Artículo del director

Plan de ajuste duro con un Gobierno en el aire

El martes de la semana pasada el Gobierno anunció por sorpresa un plan de ajuste duro para contener el déficit público desbocado y convencer a los mercados de que España es un país solvente.

Hasta ahora, la política seguida contra la crisis se ha centrado en aumentar las ayudas a los parados, sostener el sistema bancario y estirar el gasto público en planes para impulsar la actividad. El giro desde una política de vocación expansiva a un plan de recorte del gasto para reducir el déficit del 11,4% en 2009 al 3% en 2013 fue explicado por la Moncloa como “el eje para recomponer la economía y salvar la legislatura”.

El plan de ajuste, adobado con una propuesta para reformar las pensiones –un debate venenoso para cualquier Gobierno si no hay consenso– y una aún inconcreta reforma laboral, fue presentado como el arma para sanear la economía. Aunque pronto se supo que este plan apresurado es una respuesta de urgencia a las exigencias planteadas por la UE, el presidente Zapatero acudió con este equipaje al Foro de Davos para asegurar ante la crema de los negocios mundiales que España es un país capaz de hacer frente a sus compromisos. Lo hizo al lado de los mandatarios de Letonia y Grecia, dos países marcados con la cruz de riesgo por los mercados.
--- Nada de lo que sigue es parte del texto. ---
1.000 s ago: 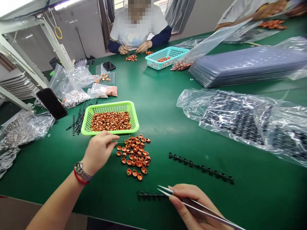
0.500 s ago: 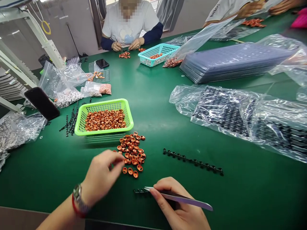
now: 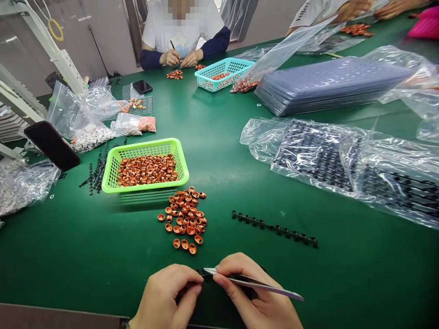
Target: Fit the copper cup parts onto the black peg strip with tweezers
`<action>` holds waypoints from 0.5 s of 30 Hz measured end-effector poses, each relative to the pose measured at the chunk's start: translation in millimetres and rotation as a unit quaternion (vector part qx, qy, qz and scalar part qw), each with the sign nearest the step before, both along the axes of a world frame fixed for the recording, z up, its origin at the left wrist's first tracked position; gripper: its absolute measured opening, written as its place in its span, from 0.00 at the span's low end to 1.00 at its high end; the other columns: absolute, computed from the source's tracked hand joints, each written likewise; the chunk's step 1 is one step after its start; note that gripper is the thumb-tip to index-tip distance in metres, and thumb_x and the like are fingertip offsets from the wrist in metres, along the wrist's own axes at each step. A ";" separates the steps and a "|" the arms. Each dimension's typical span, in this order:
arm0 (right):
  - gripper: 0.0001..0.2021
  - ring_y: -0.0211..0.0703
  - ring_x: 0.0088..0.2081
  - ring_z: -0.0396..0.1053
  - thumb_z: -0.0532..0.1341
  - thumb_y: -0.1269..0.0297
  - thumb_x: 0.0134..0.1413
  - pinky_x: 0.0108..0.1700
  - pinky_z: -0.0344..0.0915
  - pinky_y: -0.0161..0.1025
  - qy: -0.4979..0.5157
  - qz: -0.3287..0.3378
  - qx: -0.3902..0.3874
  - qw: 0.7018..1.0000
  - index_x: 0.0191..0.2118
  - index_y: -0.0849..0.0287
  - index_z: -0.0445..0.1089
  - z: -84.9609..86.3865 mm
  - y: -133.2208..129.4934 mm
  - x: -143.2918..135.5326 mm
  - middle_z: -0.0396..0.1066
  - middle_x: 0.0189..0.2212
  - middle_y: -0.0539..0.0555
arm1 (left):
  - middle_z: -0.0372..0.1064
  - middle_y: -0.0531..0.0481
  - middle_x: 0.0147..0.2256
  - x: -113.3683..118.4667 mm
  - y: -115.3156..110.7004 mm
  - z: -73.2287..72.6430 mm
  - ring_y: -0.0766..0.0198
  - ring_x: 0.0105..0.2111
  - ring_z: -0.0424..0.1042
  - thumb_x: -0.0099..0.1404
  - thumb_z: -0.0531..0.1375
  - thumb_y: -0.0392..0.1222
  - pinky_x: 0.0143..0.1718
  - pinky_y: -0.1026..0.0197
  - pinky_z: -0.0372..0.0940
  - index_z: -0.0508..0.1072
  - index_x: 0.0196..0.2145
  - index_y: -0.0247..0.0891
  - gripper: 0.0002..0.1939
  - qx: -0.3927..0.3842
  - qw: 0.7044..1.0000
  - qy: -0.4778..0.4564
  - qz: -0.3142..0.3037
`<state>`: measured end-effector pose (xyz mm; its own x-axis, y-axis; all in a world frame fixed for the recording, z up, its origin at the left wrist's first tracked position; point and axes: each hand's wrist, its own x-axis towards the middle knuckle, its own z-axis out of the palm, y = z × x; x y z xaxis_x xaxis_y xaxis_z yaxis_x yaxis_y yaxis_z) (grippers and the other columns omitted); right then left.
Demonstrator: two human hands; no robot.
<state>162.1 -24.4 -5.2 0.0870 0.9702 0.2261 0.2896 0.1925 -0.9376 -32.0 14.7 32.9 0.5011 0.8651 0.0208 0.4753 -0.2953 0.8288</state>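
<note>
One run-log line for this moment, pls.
left hand: fingers at near strip, grip unclear | right hand: holds tweezers, tips at near strip | cups: loose pile, more in basket | far strip: untouched

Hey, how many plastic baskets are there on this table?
2: a green basket, left of center, holding orange pieces, and a turquoise basket farther off, near the person across the table. The bags could hide another.

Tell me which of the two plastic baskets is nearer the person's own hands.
The lime-green basket, filled with many copper-coloured pieces. The turquoise basket stands farther across the table, nearer the co-worker's hands.
</note>
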 end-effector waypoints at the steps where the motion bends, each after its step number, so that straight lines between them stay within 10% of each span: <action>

El primer ministro irlandés rechazó participar en esa mesa para no verse contaminado. “Fue un fallo clamoroso del servicio de Protocolo de Moncloa”, dicen fuentes cercanas al presidente.

Muchos empresarios se quejan de que ningún político español esté vendiendo fuera la imagen de España como destino de inversión. Las autoridades se pasaron todo 2009 asegurando que el sistema bancario español estaba sano, pero ahora asistimos a una profunda reestructuración del sector financiero. Roto el cauce del crédito fácil, bancos y cajas tienen comprometidos sólo en el sector inmobiliario 380.000 millones respaldados por activos depreciados o terrenos sin recalificar.

Para contener la tasa de morosidad renuevan deudas y no pueden apenas prestar porque carecen de margen de solvencia. “A final de año más de 20 cajas y puede que algún banco registrarán pérdidas. Se han comido las provisiones y algunas también el fondo anticíclico”, sostienen fuentes bancarias.

Pero el mal que aqueja a la economía no es sólo financiero, porque la crisis se ha trasladado desde hace un año a la industria y otros sectores. Incluso los países que han iniciado la recuperación, como EEUU, Alemania o Francia, no son capaces de atajar el desempleo. Las empresas están llevando a cabo un doble reajuste: de empleo y costes salariales.

En España, dice el Gobierno, la crisis ha tocado fondo, pero hemos superado ya la barrera insoportable de cuatro millones de parados y aún no hay ningún atisbo de creación de puestos de trabajo. Descolgado de la recuperación, nuestro país afronta un problema mayor dentro de la zona euro. Así las cosas, las medidas que ahora se bosquejan son un mero anticipo de las reformas pendientes.

El Gobierno ha elegido la estrategia de provocar un debate entre los partidos, convencido de que el mejor valor moral y solidario de sus propuestas le dará un plus de aceptación social. Pero se equivoca al esperar un cierto grado de acuerdo con el PP en la solución de los problemas. Rajoy no va a aceptar un pacto mientras siga por delante en las encuestas.

Engullido por la táctica del sondeo a base de propuestas de ida y vuelta, el Gobierno aparenta ser un equipo descoordinado, que emite mensajes confusos o contradictorios. En esta situación no resulta raro escuchar en privado a algunos ministros la necesidad de un cambio profundo del Gobierno para julio, después de la presidencia europea. Alguno va más lejos al explicar el desconcierto como “la vuelta de la vieja guardia”, esa cultura del PSOE que renace transmitida por corrientes siempre en tiempos difíciles.

En esta legislatura, Zapatero perdió un año en tomar la decisión de remodelar su equipo para afrontar la crisis. Y está a punto de agotar otro en la táctica estéril de probaturas y ensayos. En el punto en que estamos, la sociedad no espera debates ni quiere ya propuestas, necesita soluciones.

El líder del PSOE tiene que dejar de arbitrar y emplear los dos años que le quedan de mandato en dirigir con mano firme un equipo cohesionado con voluntad de dar batalla a la crisis. Aunque en ese empeño le suceda lo que a Churchill, que ganó la guerra pero perdió las elecciones.